AIM OF THE EXERCISE
Every line of the material below that contains the string "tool" must appear in the answer.

^^^^^^^^

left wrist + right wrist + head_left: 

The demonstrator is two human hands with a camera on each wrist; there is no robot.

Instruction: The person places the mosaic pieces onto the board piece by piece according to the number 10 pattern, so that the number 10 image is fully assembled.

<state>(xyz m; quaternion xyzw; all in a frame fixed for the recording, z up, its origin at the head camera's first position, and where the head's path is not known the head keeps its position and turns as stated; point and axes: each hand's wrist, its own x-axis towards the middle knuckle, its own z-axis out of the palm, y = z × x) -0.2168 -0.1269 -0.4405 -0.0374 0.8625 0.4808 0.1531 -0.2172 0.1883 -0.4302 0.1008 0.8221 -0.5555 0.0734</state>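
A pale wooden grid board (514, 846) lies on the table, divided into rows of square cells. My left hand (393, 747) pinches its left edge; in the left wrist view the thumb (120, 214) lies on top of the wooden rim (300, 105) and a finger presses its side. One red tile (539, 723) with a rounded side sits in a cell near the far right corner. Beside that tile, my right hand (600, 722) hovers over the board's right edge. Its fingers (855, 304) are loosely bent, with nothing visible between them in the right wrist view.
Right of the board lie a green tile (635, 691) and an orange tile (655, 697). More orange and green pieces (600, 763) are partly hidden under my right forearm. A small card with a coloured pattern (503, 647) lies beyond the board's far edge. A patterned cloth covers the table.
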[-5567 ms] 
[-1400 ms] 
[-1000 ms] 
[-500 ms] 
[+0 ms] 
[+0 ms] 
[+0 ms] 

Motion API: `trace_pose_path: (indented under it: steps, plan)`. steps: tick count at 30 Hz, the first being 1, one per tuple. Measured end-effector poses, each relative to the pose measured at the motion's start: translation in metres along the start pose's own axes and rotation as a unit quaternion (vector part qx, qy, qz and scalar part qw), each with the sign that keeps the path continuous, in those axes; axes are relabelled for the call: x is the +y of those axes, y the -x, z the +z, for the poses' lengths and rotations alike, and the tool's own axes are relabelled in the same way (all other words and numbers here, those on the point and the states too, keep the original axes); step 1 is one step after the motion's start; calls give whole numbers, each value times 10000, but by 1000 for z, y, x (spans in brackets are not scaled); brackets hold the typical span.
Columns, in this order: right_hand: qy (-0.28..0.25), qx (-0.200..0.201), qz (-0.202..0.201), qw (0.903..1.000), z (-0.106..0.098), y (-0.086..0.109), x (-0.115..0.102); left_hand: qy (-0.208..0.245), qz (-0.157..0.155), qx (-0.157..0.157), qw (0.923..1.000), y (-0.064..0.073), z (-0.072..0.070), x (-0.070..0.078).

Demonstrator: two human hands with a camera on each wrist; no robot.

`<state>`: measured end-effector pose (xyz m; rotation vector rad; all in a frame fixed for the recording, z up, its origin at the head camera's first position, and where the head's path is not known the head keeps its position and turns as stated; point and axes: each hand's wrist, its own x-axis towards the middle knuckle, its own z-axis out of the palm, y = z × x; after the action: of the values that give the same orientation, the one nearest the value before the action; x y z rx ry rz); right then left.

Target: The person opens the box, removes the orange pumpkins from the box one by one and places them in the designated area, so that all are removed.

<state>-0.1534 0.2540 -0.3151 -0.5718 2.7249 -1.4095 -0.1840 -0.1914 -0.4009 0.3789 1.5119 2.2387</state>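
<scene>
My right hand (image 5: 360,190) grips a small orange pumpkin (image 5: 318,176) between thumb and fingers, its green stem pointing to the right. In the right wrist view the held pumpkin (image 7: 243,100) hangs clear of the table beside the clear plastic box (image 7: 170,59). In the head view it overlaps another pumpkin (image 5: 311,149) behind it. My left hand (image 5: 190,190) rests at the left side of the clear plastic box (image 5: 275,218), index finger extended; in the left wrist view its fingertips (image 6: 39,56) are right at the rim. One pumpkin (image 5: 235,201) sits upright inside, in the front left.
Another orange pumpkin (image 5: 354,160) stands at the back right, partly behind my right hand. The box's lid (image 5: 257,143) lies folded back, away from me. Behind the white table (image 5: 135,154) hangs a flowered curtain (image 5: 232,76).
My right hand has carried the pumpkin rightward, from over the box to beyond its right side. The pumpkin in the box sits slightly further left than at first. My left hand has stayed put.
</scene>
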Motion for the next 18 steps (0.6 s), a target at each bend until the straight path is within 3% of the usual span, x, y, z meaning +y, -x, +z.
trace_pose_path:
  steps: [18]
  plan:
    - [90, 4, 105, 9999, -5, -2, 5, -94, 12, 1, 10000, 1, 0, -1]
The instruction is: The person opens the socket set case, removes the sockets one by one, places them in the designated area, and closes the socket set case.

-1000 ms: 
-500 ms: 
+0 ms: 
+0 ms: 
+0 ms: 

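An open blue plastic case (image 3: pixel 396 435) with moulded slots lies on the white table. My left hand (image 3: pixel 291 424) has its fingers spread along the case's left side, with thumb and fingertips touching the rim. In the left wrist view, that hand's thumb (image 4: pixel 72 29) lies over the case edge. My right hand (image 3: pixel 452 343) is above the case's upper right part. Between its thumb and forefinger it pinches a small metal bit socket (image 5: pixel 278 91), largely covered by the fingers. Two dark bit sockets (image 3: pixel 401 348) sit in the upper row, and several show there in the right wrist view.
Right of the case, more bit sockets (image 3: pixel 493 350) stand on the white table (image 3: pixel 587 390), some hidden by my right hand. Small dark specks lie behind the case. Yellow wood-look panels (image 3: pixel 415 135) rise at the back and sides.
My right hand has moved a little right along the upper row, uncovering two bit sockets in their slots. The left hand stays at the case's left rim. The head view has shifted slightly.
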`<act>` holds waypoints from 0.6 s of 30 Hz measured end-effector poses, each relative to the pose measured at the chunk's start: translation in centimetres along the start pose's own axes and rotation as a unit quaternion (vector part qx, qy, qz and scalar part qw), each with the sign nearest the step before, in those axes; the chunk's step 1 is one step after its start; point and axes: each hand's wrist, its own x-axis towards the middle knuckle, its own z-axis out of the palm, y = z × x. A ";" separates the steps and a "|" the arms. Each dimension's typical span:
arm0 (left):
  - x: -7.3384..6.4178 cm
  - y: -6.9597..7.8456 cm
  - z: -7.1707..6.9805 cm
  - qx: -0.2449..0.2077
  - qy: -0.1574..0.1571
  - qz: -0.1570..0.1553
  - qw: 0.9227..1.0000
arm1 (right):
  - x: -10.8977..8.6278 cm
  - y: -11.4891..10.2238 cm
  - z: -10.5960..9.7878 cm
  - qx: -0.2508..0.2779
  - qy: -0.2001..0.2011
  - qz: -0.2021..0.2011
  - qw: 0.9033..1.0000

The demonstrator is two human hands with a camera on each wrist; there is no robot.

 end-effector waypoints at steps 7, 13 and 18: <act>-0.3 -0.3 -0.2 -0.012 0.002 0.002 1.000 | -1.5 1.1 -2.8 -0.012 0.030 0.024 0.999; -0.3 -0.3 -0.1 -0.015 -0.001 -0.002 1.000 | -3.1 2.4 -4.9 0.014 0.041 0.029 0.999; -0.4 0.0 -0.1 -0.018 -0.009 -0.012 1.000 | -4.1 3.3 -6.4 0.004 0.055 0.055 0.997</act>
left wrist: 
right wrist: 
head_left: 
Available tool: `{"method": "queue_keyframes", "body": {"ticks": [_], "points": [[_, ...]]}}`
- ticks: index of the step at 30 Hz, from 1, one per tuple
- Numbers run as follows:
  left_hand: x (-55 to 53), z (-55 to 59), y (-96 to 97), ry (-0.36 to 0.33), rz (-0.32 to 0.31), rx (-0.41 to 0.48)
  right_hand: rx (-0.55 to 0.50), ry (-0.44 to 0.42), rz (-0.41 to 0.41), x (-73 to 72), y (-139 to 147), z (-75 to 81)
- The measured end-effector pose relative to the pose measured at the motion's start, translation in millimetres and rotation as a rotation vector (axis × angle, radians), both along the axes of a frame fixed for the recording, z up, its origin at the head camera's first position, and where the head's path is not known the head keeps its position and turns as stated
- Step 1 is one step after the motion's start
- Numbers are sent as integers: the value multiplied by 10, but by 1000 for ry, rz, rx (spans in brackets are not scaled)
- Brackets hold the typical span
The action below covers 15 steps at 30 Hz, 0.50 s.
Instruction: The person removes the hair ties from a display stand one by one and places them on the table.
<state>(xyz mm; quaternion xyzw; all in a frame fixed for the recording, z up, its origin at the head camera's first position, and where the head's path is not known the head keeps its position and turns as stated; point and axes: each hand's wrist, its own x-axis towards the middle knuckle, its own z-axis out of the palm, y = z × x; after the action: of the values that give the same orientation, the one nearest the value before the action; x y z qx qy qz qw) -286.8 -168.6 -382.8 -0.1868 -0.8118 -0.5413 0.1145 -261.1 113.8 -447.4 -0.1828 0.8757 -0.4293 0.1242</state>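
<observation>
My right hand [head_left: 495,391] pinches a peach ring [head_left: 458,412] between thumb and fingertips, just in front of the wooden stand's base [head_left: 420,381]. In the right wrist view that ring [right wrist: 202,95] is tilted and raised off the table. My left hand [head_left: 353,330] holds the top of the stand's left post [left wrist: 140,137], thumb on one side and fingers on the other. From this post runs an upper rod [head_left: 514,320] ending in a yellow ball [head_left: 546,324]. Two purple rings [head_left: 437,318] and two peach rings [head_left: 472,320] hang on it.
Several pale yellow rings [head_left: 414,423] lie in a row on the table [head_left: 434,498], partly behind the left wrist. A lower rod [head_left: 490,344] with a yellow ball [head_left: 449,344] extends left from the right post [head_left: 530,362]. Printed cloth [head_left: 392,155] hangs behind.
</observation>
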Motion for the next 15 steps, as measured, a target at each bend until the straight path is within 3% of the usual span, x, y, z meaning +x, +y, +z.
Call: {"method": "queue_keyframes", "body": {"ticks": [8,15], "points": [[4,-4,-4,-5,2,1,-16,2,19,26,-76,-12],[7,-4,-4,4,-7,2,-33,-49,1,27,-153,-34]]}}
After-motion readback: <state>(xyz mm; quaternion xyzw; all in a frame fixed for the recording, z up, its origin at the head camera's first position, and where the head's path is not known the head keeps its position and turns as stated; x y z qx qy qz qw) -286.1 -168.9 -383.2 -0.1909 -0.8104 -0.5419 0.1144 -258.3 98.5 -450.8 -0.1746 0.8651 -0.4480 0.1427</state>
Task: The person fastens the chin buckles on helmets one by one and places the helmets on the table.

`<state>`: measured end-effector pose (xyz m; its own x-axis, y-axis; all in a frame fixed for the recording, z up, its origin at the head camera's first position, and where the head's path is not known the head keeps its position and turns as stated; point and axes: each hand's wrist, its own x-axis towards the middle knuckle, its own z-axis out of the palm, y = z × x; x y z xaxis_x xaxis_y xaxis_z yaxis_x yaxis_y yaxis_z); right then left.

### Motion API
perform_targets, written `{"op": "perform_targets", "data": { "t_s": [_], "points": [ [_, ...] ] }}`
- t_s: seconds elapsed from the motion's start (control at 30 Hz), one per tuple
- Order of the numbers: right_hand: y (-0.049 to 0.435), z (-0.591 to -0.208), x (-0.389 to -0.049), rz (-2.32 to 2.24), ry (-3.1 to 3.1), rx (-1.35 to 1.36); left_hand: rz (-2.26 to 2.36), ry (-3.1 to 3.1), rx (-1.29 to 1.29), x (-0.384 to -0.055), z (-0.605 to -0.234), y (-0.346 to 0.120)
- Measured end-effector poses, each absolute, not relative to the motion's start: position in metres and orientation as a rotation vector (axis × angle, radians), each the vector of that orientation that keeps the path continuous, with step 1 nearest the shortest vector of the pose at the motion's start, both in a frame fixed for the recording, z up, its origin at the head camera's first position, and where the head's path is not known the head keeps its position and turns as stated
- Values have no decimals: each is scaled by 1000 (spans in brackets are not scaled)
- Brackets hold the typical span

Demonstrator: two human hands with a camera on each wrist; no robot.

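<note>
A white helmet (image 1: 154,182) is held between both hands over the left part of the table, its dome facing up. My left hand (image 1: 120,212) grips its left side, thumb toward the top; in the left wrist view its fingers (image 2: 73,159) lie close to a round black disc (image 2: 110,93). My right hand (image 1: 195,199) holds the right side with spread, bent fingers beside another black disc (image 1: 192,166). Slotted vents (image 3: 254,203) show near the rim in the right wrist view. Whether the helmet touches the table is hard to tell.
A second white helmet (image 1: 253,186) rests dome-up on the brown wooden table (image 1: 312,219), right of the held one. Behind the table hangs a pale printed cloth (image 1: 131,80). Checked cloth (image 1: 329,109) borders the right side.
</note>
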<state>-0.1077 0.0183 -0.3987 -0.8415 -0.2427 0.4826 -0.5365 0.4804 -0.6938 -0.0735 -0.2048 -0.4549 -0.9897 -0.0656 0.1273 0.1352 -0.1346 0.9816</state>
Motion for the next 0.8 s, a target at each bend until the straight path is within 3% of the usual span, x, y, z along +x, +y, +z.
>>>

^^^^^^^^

ANSWER SPACE
Motion API: `trace_pose_path: (indented under it: steps, plan)`. steps: tick count at 30 Hz, the first being 1, one per tuple. Measured end-effector poses, each relative to the pose measured at the motion's start: translation in metres along the start pose's own axes and rotation as a unit quaternion (vector part qx, qy, qz and scalar part qw), each with the sign that keeps the path continuous, in those axes; axes are relabelled for the call: x is the +y of those axes, y the -x, z the +z, for the poses' lengths and rotations alike, and the tool's own axes are relabelled in the same way (all other words and numbers here, those on the point and the states too, keep the original axes); step 1 is one step after the motion's start; calls give whole numbers, each value times 10000, but by 1000 for z, y, x (spans in brackets are not scaled); brackets hold the typical span.
Available tool: `{"method": "queue_keyframes", "body": {"ticks": [_], "points": [[_, ...]]}}`

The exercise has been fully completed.